EXERCISE PROMPT:
Reproduce verbatim the final portion of the material below, from the line containing "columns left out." through its last line, and nothing else.

DATA EXTRACT:
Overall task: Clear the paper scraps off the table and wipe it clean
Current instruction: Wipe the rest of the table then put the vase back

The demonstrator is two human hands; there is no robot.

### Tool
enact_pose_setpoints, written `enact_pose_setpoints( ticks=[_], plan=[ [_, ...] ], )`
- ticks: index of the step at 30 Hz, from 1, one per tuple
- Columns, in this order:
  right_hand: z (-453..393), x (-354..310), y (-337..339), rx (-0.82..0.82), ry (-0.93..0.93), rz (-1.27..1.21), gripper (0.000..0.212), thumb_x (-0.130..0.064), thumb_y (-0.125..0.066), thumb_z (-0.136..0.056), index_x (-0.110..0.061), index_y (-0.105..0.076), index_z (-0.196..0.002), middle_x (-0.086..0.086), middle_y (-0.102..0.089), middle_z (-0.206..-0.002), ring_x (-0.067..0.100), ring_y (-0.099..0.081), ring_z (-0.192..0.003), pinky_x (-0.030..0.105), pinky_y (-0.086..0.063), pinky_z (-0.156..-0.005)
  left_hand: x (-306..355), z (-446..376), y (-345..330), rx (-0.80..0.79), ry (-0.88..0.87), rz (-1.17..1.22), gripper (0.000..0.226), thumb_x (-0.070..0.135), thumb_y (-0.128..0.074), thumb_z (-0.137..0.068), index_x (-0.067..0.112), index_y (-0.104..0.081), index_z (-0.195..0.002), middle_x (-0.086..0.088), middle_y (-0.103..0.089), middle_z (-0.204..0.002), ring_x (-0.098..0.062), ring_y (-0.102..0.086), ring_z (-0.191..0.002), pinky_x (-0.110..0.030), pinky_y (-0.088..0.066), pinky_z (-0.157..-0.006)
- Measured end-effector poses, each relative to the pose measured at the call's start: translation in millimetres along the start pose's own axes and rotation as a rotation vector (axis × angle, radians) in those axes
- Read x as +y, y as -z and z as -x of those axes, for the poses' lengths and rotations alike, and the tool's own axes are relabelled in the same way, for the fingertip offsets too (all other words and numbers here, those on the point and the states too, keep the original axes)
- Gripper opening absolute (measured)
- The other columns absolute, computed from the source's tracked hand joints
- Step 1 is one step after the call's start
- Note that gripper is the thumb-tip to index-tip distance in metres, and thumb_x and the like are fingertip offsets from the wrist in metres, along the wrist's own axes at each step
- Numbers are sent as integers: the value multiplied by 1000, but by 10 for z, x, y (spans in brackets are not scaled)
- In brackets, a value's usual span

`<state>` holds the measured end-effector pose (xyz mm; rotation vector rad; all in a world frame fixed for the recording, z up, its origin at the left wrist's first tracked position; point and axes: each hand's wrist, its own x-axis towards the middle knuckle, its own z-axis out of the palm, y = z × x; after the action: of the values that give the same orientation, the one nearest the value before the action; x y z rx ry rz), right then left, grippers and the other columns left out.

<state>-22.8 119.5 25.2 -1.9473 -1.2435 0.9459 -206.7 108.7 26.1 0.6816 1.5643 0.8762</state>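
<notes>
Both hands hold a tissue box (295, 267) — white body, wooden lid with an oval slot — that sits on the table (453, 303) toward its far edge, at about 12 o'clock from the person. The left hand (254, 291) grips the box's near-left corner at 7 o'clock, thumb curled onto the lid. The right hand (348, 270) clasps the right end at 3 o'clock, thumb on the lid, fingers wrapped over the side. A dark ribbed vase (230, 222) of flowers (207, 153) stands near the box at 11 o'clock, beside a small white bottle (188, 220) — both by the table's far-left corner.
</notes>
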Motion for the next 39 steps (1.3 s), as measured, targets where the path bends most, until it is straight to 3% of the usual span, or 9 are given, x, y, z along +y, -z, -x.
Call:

RESULT OF THE TASK:
`<state>` holds the measured end-effector pose (xyz mm; rotation vector rad; all in a world frame fixed for the recording, z up, its origin at the left wrist's first tracked position; point and axes: each hand's wrist, its own x-axis towards the middle knuckle, its own z-axis out of the palm, y = z × x; after the action: of the values that give the same orientation, the one nearest the value before the action; x y z rx ry rz), right then left, grippers and the other columns left out.

<state>-22.8 119.5 25.2 -1.9473 -1.2435 0.9459 -206.7 108.7 26.1 0.6816 1.5643 0.8762</state>
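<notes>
Both hands hold a tissue box (295, 267) — white body, wooden lid with an oval slot — that sits on the table (453, 303) toward its far edge, at about 12 o'clock from the person. The left hand (254, 291) grips the box's near-left corner at 7 o'clock, thumb curled onto the lid. The right hand (348, 270) clasps the right end at 3 o'clock, thumb on the lid, fingers wrapped over the side. A dark ribbed vase (230, 222) of flowers (207, 153) stands near the box at 11 o'clock, beside a small white bottle (188, 220) — both by the table's far-left corner.
</notes>
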Motion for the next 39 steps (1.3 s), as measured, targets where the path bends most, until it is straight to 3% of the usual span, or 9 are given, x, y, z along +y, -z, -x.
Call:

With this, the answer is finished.